Please help!! I do not understand any of this!!
Information is given about a polynomial f(x) whose coefficients are real numbers. Find the remaining zeros of f.
Degree 4; zeros: 8,-6-i
you know this much..
(x-8)(x+6+i) and coefficents with real numbers adds the complex conjugate
(x-8)(x+6+i)(x+6-i) that is degree three.
so to get any fourth degree equation with those roots, you can add any other root, or make the root at 8 a double root such as
f(x)=(x-8)^2 * (x+6+i)(x+6-i)
I can help you understand how to find the remaining zeros of a polynomial. To do this, we need the degree of the polynomial and any known zeros.
In your case, the polynomial is of degree 4, and you are given two zeros: 8 and -6-i.
Let's start with the zero 8. If a polynomial has a zero at a specific value, then it means that when you plug in that value for x, the result is zero. So for this polynomial, we have:
f(8) = 0
Now, let's move on to the zero -6-i. In general, for a polynomial with real coefficients, if a complex number is a zero, then its complex conjugate is also a zero. So, the complex conjugate of -6-i is -6+i. Therefore, we have two zeros here:
f(-6-i) = 0
f(-6+i) = 0
Now that we have the equations, we can solve them to find the remaining zeros.
To solve the equation f(8) = 0, you would substitute 8 for x in the polynomial and set it equal to zero. This will give you an equation to solve for the remaining zeros.
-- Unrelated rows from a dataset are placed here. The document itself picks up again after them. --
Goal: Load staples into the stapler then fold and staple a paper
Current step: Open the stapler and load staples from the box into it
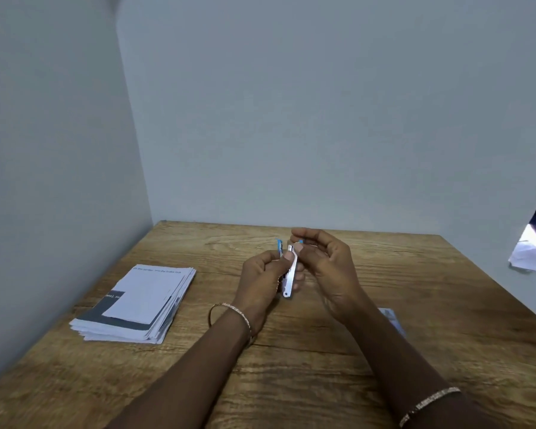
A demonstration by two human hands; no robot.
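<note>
A small stapler [290, 274] with a silver metal channel and blue plastic parts is held upright above the middle of the wooden table [291, 351]. My left hand [265, 278] grips its lower body from the left. My right hand [325, 267] pinches the stapler's top end between thumb and forefinger. The stapler looks hinged open, with a blue piece sticking up on the left of the metal channel. No staples can be made out. A stack of printed paper sheets [136, 305] lies on the table to the left.
Grey walls meet at the table's back left corner. A small pale packet [392, 320] lies on the table behind my right forearm, partly hidden. Crumpled white paper [531, 258] sits beyond the table's right edge. Both wrists wear bangles.
</note>
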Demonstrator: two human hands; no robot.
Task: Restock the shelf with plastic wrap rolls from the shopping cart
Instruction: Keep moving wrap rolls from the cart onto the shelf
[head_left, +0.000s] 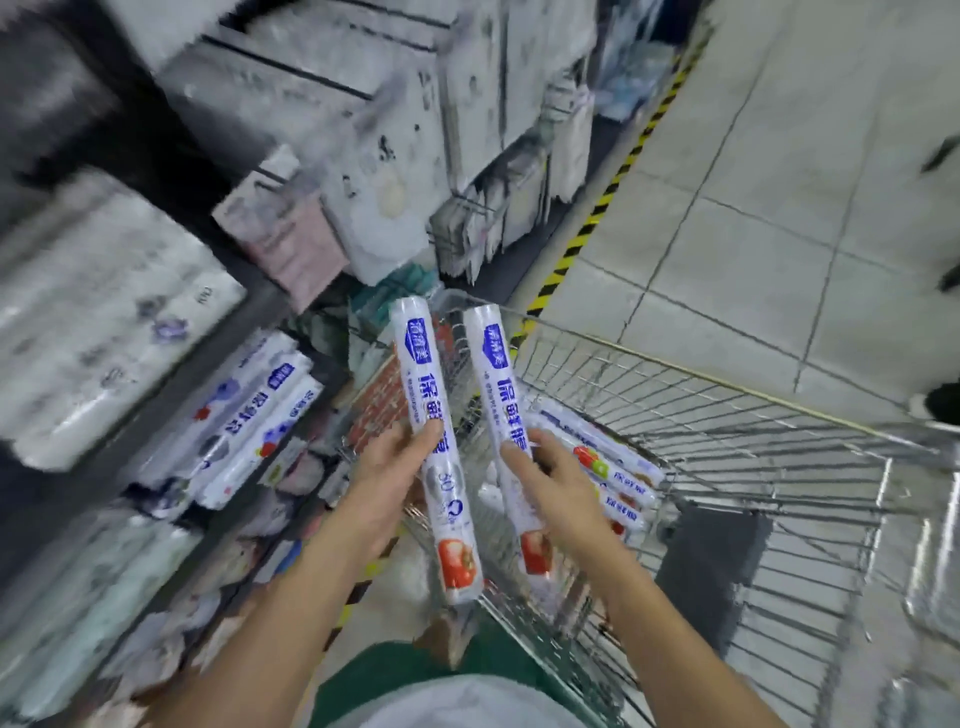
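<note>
Even, flat overhead light, no hard shadows. Heavy motion blur on the shelves to my left; wide-angle warps edges.

Two white, blue-lettered plastic wrap rolls, left roll and right roll, are held near-upright, side by side, over the shopping cart. More cart rolls are laid inside. Shelf rolls are stacked on the shelf.

grey tiled floor, hazard-striped edge

Left roll reads 保鲜 in blue, then "30" lower down; right roll reads 保鲜膜, as do cart rolls; blue brand badges and shelf packs too blurred to read.
</note>
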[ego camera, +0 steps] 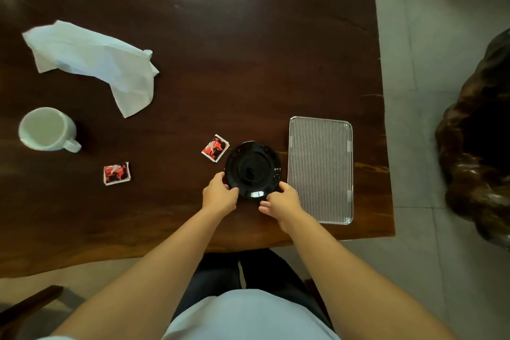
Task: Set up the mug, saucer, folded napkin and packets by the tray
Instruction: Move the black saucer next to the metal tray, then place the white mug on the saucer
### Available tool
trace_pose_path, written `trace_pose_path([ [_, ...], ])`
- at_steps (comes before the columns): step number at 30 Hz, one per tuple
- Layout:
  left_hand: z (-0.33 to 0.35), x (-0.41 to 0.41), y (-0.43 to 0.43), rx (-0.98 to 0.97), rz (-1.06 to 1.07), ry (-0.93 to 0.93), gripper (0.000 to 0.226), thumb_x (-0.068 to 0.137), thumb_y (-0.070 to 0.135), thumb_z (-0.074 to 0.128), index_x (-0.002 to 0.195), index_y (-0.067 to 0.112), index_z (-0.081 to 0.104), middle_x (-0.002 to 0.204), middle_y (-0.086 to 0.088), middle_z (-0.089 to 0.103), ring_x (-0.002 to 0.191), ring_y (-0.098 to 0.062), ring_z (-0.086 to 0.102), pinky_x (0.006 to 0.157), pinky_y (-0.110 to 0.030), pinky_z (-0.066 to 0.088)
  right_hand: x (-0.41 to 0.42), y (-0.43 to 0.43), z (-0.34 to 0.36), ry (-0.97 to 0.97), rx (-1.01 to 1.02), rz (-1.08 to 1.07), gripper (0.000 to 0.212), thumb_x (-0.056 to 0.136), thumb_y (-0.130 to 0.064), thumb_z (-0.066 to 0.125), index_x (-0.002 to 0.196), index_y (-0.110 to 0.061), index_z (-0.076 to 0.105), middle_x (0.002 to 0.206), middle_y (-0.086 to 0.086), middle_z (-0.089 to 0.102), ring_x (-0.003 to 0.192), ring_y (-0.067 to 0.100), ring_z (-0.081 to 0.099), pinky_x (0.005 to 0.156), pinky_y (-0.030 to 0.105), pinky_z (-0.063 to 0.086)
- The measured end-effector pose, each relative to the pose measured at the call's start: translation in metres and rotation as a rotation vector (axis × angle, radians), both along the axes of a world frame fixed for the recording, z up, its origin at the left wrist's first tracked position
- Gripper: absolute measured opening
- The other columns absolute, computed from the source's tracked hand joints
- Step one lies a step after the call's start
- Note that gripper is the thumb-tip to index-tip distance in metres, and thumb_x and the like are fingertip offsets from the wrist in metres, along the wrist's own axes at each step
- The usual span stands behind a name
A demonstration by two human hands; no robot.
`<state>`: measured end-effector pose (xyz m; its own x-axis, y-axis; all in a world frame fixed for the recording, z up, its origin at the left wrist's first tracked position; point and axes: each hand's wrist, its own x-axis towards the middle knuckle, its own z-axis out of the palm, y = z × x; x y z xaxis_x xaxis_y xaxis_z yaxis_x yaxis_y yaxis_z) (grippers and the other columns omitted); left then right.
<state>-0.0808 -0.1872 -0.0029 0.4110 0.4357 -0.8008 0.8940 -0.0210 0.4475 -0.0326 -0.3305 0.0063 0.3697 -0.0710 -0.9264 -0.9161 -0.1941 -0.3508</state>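
A black saucer lies flat on the dark wooden table, just left of a striped metal tray. My left hand grips the saucer's near-left rim. My right hand touches its near-right rim with thumb and forefinger, the other fingers spread. One red packet lies beside the saucer's far-left edge, another red packet further left. A white mug stands upright at the left with its handle toward me. A crumpled white napkin lies unfolded at the far left.
The table's right edge runs just past the tray, with tiled floor beyond. A dark carved wooden seat stands on the floor at the right. A chair part shows at the lower left.
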Motion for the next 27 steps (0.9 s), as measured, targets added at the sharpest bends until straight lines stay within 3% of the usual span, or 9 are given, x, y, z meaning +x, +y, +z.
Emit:
trace_pose_path([
  [3,0.023,-0.004,0.003,0.071,-0.198,0.063,0.059,0.094,0.019,0.067,0.146,0.017,0.04,0.129,-0.011,0.06,0.096,-0.023,0.066,0.078,-0.038,0.062,-0.001,-0.004,0.009,-0.056,-0.108,0.204,0.059,0.097,0.002,0.051,0.151,-0.013,0.034,0.143,0.018,0.049,0.117,0.034,0.061,0.084,0.04,0.059],
  [6,0.048,-0.011,0.011,0.198,-0.356,0.079,0.043,0.094,0.028,0.065,0.132,0.018,0.049,0.117,-0.006,0.064,0.096,-0.02,0.064,0.081,-0.037,0.058,0.005,-0.007,0.019,-0.188,-0.219,0.362,0.035,0.095,-0.003,0.055,0.129,-0.01,0.055,0.114,0.014,0.06,0.091,0.026,0.066,0.077,0.038,0.062],
  [8,0.063,-0.016,0.018,0.244,-0.382,0.076,0.035,0.094,0.029,0.064,0.125,0.019,0.054,0.115,-0.005,0.065,0.097,-0.02,0.064,0.083,-0.038,0.058,0.01,-0.001,0.027,-0.255,-0.204,0.443,0.019,0.094,-0.005,0.056,0.11,-0.014,0.061,0.111,0.012,0.062,0.089,0.026,0.067,0.077,0.039,0.063],
  [11,0.08,-0.026,0.032,0.303,-0.378,0.064,0.029,0.093,0.028,0.062,0.121,0.019,0.058,0.116,-0.007,0.065,0.101,-0.023,0.064,0.089,-0.041,0.057,0.016,0.022,0.04,-0.312,-0.144,0.587,0.017,0.092,-0.007,0.06,0.102,-0.02,0.063,0.112,0.011,0.064,0.094,0.026,0.069,0.07,0.034,0.063],
  [16,0.096,-0.043,0.066,0.345,-0.326,0.055,0.023,0.094,0.027,0.061,0.115,0.02,0.061,0.115,-0.006,0.066,0.1,-0.022,0.064,0.085,-0.037,0.055,0.01,0.078,0.053,-0.381,-0.108,0.771,0.018,0.091,-0.009,0.064,0.103,-0.022,0.064,0.096,0.005,0.069,0.082,0.019,0.071,0.069,0.034,0.064],
  [20,0.102,-0.063,0.108,0.315,-0.26,0.047,0.019,0.093,0.026,0.061,0.111,0.021,0.063,0.112,-0.005,0.067,0.094,-0.023,0.067,0.086,-0.041,0.058,-0.002,0.132,0.059,-0.402,-0.062,0.915,0.019,0.092,-0.01,0.066,0.105,-0.023,0.062,0.098,0.001,0.066,0.082,0.015,0.07,0.067,0.029,0.063],
  [27,0.095,-0.101,0.214,0.311,-0.189,0.04,0.022,0.091,0.025,0.061,0.112,0.022,0.068,0.124,-0.008,0.065,0.109,-0.027,0.063,0.087,-0.036,0.053,-0.03,0.244,0.06,-0.434,-0.027,1.028,0.021,0.089,-0.009,0.068,0.109,-0.017,0.066,0.093,0.002,0.07,0.081,0.016,0.072,0.072,0.035,0.064],
])
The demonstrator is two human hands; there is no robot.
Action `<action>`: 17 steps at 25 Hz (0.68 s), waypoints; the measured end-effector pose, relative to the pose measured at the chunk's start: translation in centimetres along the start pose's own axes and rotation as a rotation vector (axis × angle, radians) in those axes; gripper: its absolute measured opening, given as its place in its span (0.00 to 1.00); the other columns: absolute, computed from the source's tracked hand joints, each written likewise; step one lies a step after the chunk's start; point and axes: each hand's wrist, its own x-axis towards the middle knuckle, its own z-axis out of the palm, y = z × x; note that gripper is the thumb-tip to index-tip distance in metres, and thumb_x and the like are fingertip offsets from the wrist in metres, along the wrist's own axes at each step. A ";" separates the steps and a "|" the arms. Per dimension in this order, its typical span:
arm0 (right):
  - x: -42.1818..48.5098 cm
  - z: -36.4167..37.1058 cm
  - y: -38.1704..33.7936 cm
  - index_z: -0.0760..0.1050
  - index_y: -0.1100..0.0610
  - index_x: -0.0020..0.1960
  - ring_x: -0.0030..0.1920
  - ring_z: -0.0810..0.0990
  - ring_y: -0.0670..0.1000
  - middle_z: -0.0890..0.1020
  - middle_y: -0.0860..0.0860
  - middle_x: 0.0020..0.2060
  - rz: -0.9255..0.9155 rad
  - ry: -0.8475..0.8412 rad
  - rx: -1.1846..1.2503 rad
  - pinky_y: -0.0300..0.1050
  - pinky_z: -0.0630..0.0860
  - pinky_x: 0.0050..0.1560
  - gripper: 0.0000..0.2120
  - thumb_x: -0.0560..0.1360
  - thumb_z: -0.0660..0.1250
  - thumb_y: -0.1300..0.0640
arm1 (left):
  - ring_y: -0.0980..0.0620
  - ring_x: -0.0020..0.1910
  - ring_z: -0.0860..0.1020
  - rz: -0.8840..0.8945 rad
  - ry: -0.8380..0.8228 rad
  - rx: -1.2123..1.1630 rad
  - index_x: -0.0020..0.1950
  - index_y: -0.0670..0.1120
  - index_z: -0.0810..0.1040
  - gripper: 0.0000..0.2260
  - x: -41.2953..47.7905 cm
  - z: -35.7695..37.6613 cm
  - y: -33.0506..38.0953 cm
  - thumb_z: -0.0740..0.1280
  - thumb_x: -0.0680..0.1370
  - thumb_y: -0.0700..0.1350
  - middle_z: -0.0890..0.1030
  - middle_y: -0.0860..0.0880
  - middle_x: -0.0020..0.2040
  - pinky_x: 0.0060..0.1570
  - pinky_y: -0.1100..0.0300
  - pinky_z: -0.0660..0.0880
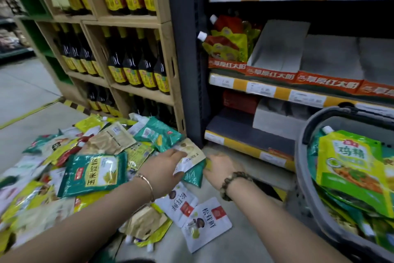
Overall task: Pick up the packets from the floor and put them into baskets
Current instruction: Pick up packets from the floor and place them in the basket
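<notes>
A heap of several packets (93, 173) in green, yellow, beige and white covers the floor at the left and centre. My left hand (164, 166) grips a beige and white packet (189, 154) at the heap's right edge. Just under it lies a dark green packet (194, 174), and my right hand (219, 166) holds its right end; blur hides the fingers. Two white mushroom packets (204, 222) lie flat on the floor between my forearms. A grey basket (307, 134) at the right is full of packets, with a green and yellow spout pouch (349, 169) on top.
Wooden crates of dark sauce bottles (132, 64) stand behind the heap. A dark shelf unit (298, 92) with red boxes and spout pouches rises right behind my hands, its lowest shelf edge (245, 147) close to my right hand. Bare floor (27, 92) lies far left.
</notes>
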 end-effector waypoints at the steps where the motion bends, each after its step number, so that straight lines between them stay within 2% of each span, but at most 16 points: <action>1: 0.2 1.7 0.2 0.70 0.52 0.63 0.59 0.74 0.56 0.74 0.54 0.61 0.005 -0.046 -0.011 0.47 0.73 0.55 0.18 0.75 0.58 0.48 | 0.50 0.65 0.70 -0.021 -0.031 0.002 0.73 0.53 0.61 0.23 -0.4 1.7 -1.0 0.60 0.78 0.52 0.65 0.53 0.71 0.60 0.57 0.69; 6: 0.5 10.6 3.3 0.66 0.52 0.69 0.63 0.71 0.55 0.70 0.54 0.64 0.100 -0.292 -0.077 0.47 0.69 0.61 0.21 0.77 0.57 0.48 | 0.52 0.63 0.72 -0.166 -0.153 -0.085 0.72 0.56 0.61 0.23 -1.5 11.2 -5.0 0.60 0.78 0.52 0.66 0.56 0.70 0.58 0.61 0.68; 11: 1.7 17.3 5.2 0.66 0.53 0.67 0.63 0.71 0.55 0.71 0.54 0.64 0.172 -0.469 -0.148 0.46 0.69 0.61 0.19 0.76 0.57 0.51 | 0.49 0.66 0.70 -0.293 -0.286 -0.121 0.73 0.54 0.61 0.24 -3.2 20.2 -7.9 0.60 0.77 0.52 0.66 0.54 0.70 0.61 0.58 0.68; 14: 3.1 19.8 5.0 0.66 0.52 0.66 0.62 0.71 0.56 0.69 0.54 0.64 0.148 -0.530 -0.201 0.47 0.68 0.61 0.20 0.75 0.60 0.52 | 0.47 0.66 0.68 -0.308 -0.353 -0.061 0.72 0.53 0.62 0.22 -3.2 23.2 -9.4 0.59 0.78 0.50 0.66 0.51 0.71 0.63 0.55 0.66; 17: 4.6 21.7 4.7 0.62 0.52 0.69 0.64 0.69 0.55 0.67 0.53 0.66 0.163 -0.558 -0.242 0.50 0.68 0.62 0.24 0.75 0.62 0.49 | 0.46 0.69 0.65 -0.199 -0.328 0.076 0.71 0.51 0.63 0.23 -0.7 24.0 -10.6 0.60 0.76 0.45 0.65 0.48 0.71 0.66 0.53 0.60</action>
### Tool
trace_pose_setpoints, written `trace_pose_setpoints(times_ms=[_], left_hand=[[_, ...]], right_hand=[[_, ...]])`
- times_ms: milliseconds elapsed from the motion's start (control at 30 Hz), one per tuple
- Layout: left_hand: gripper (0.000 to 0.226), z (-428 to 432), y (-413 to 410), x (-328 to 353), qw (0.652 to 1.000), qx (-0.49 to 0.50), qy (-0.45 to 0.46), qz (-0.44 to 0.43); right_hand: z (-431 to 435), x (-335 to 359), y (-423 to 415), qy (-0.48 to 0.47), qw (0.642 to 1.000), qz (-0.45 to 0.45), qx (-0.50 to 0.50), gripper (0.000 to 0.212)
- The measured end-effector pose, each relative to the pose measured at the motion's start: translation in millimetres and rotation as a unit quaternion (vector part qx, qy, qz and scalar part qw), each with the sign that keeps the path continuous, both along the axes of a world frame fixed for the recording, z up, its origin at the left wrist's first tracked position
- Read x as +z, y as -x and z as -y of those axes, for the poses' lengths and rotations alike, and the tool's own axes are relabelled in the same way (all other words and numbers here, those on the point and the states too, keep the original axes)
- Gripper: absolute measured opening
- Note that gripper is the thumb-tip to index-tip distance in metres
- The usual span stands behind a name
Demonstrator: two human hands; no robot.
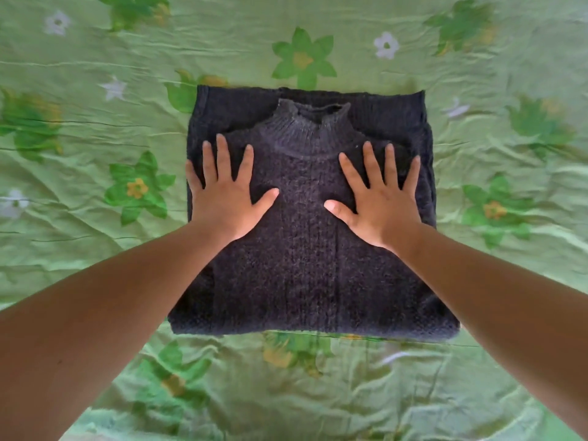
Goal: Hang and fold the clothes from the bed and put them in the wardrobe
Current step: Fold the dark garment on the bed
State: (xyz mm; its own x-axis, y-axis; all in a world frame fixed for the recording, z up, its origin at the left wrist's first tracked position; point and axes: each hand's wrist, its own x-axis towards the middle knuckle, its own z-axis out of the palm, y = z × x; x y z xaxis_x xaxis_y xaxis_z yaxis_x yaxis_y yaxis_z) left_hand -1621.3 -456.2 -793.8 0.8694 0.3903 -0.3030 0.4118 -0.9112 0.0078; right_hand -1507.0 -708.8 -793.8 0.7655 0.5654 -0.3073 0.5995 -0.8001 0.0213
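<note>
Bed (pixel 79 128) w/ wrinkled green sheet, printed w/ green, yellow-centred and white flowers. Dark knit sweater (pixel 305 249) lies folded flat on it, collar on the far side, sheet showing all round it. Creases thickest just beside sweater's near edge.

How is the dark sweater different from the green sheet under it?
The sweater is dark, plain and knitted; the sheet is light green with printed flowers. The sweater is folded into a neat rectangle; the sheet is spread out and wrinkled. Both hands, left and right, press flat on the sweater, not the sheet. Both are cloth.
</note>
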Motion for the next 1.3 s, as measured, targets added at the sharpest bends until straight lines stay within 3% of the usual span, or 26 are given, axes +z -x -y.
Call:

To solve the equations f(-6-i) = 0 and f(-6+i) = 0, you would substitute -6-i and -6+i, respectively, for x in the polynomial and set each equation equal to zero. Solve each equation separately to find the remaining zeros.
Remember that when solving equations, you may need to use algebraic techniques like factoring, the quadratic formula, or synthetic division to find the zeros.
Once you solve the equations, the solutions you find will be the remaining zeros of the polynomial f(x).